ASSIGNMENT:
When you reach the line containing "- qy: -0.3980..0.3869", begin copying, and keep copying each line exactly until the listing ends.

DATA BLOCK:
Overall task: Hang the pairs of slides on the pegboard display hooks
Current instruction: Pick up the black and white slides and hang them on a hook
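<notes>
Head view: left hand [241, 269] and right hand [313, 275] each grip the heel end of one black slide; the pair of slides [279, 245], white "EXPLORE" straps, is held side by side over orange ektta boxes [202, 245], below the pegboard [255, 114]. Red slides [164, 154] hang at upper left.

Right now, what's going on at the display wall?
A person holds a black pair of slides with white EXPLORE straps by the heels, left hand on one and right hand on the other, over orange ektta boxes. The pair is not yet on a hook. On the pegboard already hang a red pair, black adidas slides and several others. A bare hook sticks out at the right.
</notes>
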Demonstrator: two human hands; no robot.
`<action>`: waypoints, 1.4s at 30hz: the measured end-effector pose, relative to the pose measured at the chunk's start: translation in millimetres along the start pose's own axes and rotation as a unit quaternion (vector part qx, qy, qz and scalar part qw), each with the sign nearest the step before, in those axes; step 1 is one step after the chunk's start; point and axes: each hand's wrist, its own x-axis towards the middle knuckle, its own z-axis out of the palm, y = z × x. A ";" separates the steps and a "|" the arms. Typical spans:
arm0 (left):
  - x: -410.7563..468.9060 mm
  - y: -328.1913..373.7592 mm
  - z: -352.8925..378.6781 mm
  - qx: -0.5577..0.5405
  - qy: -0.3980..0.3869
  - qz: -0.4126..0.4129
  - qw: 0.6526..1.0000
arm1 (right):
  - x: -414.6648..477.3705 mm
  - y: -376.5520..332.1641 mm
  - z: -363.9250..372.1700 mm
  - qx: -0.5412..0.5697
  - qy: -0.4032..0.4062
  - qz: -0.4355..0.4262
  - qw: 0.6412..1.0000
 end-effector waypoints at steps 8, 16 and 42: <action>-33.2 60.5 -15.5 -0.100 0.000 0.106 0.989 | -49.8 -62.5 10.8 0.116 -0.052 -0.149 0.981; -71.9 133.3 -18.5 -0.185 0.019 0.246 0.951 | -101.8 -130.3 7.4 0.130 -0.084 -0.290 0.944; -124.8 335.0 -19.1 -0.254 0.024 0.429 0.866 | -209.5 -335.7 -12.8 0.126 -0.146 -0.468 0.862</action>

RESULT FOR THIS EXERCISE:
  - qy: -0.3980..0.3869
  - qz: -0.4126..0.4129
  - qw: 0.6526..1.0000
arm1 (right):
  - x: -414.6648..477.3705 mm
  - y: -376.5520..332.1641 mm
  - z: -363.9250..372.1700 mm
  - qx: -0.5412..0.5697
  - qy: -0.4032..0.4062
  - qz: -0.4355..0.4262
  - qw: 0.6412..1.0000
 end-effector waypoints at steps 8, 16 and 42: <action>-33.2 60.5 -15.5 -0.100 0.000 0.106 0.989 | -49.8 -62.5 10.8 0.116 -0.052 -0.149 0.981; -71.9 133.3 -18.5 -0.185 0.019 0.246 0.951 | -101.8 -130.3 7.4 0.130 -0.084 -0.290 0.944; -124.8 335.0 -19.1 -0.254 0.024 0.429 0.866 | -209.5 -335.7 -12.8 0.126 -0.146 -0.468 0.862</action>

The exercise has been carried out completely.